Jouer à la religieuse n’était pas un divertissement qui convînt en effet à l’humeur ordinaire de la Princesse. Elle avait conservé le goût des amusemens de son âge, et il fallait que tout le monde y prît part avec elle. C’est ainsi que Mme de Maintenon, qui offrait à Dieu toutes ces complaisances, se voyait obligée de jouer à cache-mitouche[1]. Mais la Princesse aimait surtout à courir avec les demoiselles dans le grand jardin dont Mansart avait tracé le plan et dont le Roi lui-même avait baptisé les allées et les bosquets de noms symboliques : Allée des réflexions, — Allée solitaire, — Allée du cœur, — Cabinet du recueillement, — Cabinet solitaire. « C’étoit tantôt des parties de cligne-musettes, tantôt des danses ou des jeux de mouvemens où elle triomphoit par son activité. » Elle aimait aussi à passer ses journées à l’économat, et à aider la sœur dépensière, rangeant les fruits avec elle, faisant ses commissions et n’étant jamais si contente que quand la sœur lui disait : faites ceci, ou : allez là, sans avoir égard à son rang.
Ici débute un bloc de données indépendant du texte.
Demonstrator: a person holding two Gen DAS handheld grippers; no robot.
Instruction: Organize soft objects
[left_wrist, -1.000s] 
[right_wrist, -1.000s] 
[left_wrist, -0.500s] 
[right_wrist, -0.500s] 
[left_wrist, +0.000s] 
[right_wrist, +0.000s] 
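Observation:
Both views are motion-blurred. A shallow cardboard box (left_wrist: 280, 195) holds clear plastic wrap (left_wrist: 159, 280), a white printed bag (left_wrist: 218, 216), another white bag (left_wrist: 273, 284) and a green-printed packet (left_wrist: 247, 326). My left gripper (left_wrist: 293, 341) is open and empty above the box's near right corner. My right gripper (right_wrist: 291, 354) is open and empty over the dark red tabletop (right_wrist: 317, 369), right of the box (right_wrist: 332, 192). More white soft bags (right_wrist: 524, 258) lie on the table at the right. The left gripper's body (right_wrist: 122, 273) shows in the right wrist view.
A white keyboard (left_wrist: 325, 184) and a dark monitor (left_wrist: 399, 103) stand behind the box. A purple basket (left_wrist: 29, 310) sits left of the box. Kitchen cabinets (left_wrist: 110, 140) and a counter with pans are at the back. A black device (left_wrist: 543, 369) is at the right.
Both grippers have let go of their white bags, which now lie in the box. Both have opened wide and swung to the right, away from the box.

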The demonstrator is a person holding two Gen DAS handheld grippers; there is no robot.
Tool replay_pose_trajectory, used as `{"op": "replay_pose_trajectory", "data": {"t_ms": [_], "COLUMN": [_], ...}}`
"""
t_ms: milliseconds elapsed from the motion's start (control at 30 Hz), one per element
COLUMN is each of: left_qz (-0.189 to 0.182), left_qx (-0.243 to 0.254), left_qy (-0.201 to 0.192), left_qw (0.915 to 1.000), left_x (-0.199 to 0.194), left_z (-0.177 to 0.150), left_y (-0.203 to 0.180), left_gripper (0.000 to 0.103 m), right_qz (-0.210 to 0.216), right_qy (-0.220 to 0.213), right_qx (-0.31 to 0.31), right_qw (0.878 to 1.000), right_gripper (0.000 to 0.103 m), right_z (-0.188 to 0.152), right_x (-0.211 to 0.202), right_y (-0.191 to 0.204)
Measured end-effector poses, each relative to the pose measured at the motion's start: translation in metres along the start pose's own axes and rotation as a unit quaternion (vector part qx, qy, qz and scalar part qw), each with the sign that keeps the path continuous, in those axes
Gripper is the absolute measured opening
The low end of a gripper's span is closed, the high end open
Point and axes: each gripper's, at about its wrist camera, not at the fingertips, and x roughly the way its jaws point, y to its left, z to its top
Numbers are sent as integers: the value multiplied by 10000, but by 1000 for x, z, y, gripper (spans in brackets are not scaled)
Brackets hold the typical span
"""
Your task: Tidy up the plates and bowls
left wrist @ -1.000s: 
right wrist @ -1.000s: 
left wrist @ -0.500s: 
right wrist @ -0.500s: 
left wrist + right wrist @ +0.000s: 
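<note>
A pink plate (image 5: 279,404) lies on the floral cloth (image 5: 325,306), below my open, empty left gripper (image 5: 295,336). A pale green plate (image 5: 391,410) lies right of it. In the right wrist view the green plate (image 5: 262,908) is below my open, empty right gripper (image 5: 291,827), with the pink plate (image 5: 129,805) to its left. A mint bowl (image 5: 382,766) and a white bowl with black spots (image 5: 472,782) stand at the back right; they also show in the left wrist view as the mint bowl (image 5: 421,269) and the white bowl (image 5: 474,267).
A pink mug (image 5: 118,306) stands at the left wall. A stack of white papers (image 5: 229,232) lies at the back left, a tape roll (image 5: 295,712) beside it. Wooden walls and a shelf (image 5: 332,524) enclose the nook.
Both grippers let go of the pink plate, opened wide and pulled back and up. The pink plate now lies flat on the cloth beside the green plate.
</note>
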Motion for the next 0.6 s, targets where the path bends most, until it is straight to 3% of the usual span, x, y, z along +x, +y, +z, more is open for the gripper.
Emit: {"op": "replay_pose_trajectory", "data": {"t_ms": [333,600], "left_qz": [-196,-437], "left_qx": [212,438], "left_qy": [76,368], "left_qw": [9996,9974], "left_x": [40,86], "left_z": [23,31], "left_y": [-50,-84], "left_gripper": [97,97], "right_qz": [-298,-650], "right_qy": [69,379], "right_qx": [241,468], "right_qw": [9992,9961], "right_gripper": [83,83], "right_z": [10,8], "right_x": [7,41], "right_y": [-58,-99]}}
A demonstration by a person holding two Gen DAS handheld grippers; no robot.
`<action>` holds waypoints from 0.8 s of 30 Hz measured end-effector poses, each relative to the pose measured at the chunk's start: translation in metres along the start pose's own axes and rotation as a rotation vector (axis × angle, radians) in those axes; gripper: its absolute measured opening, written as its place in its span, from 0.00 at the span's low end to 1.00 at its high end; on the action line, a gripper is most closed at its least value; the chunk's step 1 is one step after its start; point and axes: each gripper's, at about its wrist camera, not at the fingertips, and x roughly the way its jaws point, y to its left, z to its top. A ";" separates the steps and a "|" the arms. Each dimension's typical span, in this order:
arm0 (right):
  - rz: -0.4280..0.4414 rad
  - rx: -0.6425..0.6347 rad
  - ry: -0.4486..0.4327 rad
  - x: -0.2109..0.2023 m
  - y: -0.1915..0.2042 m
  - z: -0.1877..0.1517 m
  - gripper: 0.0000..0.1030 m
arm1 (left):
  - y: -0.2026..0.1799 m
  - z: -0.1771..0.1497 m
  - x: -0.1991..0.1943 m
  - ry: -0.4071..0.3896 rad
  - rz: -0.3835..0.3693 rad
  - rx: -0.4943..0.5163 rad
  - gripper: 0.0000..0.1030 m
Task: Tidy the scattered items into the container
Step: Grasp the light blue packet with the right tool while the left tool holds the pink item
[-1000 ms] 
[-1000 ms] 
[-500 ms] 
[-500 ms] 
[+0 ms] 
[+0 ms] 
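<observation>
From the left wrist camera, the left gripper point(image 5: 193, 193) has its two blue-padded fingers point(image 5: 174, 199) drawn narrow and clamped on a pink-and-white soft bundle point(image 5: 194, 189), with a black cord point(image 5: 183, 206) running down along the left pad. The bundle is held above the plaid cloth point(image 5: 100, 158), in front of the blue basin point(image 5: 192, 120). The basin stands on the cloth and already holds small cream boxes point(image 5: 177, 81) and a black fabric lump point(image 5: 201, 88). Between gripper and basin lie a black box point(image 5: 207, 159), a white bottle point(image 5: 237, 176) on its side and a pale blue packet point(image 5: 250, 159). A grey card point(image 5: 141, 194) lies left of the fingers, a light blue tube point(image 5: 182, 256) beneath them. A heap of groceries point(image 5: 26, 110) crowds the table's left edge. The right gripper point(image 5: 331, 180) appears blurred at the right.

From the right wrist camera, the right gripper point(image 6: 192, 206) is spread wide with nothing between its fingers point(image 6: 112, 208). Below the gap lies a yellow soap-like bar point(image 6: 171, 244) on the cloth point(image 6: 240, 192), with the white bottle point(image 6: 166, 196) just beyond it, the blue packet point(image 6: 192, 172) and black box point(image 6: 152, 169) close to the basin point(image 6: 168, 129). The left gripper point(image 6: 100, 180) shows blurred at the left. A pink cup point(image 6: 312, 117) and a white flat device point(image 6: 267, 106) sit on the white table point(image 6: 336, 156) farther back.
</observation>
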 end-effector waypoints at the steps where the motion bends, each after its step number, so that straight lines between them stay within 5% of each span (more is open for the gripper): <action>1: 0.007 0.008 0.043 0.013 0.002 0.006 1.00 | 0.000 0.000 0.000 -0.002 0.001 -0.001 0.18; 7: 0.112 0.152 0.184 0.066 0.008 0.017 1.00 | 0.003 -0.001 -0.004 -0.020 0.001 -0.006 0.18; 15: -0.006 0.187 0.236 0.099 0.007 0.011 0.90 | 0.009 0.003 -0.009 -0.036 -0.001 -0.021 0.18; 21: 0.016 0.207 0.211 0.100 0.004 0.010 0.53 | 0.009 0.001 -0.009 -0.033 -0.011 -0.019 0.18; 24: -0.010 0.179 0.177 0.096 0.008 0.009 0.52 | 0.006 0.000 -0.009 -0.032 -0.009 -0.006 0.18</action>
Quand elle avait bien travaillé, elle mangeait quelques pommes toutes ridées avec du pain bis, régal qu’elle préférait à tout. Elle aimait aussi à passer de longues heures, en compagnie de Mlle d’Aubigné, à l’apothicairerie où il y avait une vieille sœur converse, la sœur Marie, au parler un peu paysan, qui profitait de l’occasion pour les prêcher toutes deux sur la vanité du monde. « Cette morale, débitée avec le ton qu’il est aisé de se figurer, les divertissait beaucoup. » Un jour, la Princesse fut prise à l’apothicairerie d’une violente colique. La sœur Marie lui conseilla de s’appliquer sur le ventre un vieux couvercle de pot de terre bien gras et bien vieux. Elle suivit le conseil, et le soir, quand, de retour à Versailles, ses femmes de chambre la

  1. Entretiens sur l’éducation des filles, p. 31.